The defendants collected $6,201 from trading EARS as described above. In many examples, they made more than $6,000 per run. And they had access to 110 accounts to exploit.
The Criminal Complaint alleges that the 42-year-old suspect had approached the primary co-defendant in 2014. On September 22, 2014, Willner approached “Individual A” and asked if they could discuss the scheme in a more private setting. Willner sent more messages in the following days, asking if Individual A would be trading during the day or waiting until after hours. He explained that he could “meet on chat to do some trades.” Neither the press release nor the Criminal Complaint (.gov PDF) revealed the messaging system Willner had attempted to hide behind.
His attempts at being stealth made little difference in the end.
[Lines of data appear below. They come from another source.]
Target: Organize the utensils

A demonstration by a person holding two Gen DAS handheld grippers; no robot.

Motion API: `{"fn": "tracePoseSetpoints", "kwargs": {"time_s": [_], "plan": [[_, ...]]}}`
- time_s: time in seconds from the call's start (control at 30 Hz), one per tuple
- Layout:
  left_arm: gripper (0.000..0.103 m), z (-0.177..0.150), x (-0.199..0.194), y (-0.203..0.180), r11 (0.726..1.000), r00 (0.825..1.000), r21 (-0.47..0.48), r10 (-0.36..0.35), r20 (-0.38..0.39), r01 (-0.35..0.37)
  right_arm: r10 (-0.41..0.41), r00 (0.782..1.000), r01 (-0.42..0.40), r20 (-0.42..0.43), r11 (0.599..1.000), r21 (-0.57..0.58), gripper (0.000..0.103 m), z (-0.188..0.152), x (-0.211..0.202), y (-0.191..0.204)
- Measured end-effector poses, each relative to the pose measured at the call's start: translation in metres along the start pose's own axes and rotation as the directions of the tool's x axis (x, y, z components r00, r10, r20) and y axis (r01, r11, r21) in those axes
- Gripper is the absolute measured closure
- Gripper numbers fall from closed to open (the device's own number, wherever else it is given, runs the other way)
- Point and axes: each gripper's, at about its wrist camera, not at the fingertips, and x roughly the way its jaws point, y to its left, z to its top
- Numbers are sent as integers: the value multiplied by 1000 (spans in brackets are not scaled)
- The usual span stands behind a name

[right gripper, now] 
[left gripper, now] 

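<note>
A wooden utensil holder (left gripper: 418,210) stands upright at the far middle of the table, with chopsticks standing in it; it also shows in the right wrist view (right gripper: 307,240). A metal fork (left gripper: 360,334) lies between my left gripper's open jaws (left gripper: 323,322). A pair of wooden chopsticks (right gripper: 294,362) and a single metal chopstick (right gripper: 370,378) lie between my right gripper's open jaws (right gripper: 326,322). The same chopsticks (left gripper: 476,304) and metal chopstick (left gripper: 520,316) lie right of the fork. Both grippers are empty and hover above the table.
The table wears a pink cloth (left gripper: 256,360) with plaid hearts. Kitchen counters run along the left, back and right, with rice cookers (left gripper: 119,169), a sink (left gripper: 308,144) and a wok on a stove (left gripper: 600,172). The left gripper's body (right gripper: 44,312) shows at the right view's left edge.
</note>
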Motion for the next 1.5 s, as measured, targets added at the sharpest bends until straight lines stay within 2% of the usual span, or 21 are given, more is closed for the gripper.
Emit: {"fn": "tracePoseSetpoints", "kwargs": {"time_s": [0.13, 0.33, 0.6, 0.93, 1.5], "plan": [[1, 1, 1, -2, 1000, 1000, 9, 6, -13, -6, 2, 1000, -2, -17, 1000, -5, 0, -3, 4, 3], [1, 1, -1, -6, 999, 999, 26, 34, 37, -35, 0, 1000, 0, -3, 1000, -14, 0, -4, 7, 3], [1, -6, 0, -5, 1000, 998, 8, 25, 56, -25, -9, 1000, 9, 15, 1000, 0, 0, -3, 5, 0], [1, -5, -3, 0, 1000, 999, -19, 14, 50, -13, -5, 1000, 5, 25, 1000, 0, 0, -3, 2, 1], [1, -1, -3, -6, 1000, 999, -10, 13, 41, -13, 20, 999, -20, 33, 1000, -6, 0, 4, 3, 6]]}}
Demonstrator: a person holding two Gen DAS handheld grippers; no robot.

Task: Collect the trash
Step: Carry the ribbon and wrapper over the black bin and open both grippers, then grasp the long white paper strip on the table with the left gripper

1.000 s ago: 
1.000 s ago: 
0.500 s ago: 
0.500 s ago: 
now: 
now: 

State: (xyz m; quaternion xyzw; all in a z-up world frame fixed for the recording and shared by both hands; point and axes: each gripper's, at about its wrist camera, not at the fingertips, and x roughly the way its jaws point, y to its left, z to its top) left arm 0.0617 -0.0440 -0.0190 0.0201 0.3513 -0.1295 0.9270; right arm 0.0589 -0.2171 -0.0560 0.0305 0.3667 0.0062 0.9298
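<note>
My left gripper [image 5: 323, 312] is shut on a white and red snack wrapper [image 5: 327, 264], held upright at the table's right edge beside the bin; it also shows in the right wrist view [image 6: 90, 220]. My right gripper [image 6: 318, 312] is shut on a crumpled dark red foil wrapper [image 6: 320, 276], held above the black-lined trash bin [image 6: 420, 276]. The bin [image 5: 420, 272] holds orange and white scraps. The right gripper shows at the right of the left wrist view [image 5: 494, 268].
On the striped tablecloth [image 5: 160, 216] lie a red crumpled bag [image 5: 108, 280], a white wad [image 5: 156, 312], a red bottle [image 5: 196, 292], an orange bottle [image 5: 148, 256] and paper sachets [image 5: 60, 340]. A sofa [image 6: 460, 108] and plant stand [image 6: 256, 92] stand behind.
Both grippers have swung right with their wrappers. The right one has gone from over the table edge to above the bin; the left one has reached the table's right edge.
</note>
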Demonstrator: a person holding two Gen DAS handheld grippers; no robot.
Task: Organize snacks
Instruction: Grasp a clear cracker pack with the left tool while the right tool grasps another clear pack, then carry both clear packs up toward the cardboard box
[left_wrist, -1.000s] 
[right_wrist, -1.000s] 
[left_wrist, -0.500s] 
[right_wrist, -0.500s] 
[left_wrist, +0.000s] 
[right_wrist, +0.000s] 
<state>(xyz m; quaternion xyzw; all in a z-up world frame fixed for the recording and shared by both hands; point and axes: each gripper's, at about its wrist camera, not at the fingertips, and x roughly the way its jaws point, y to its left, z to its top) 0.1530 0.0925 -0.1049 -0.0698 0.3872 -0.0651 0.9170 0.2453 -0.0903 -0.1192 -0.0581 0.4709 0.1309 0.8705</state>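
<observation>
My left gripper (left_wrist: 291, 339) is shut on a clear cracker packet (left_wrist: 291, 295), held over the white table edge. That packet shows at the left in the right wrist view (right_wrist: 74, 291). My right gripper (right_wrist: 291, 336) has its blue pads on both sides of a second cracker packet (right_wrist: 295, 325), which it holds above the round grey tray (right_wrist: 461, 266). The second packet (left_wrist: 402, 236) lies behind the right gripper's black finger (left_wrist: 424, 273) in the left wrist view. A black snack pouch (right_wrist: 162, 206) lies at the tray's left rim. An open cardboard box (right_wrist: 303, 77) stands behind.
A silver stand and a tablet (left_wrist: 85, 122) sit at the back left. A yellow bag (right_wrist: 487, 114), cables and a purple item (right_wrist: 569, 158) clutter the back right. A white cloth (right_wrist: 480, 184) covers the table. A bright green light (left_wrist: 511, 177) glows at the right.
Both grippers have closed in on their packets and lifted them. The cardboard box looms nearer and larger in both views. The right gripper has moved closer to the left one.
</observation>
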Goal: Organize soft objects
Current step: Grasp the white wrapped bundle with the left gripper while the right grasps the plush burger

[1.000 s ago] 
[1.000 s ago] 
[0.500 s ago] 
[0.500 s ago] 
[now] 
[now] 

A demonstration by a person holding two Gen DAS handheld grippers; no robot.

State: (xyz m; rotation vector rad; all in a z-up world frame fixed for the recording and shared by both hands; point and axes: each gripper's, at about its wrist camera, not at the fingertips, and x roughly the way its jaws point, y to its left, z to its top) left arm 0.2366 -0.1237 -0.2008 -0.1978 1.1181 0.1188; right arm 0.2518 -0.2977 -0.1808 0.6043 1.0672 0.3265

Regardless of the criminal mastermind aura associated with illegally earning more than $700,000 within two years, the SEC pointed out just how awful Willner had masked his identity. He received a couple of bonus points for using Bitcoin to mask the money trail. Bitcoin lacks anonymity, but using PayPal or personal checks would have been a far worse decision. Willner gets another point for communicating under various pseudonyms to avoid using a personally identifiable handle, such as his name.
One of the biggest flaws, other than messing with the SEC, was accessing the chat application from the clearnet, and on his home internet. The majority of the evidence compiled against the trader came from the conversations that Willner had undeniably sent and received from a device at his house.
Willner’s actions resulted in charges filed by the U.S. Attorney’s Office for the Eastern District of New York and the DoJ’s Fraud Division.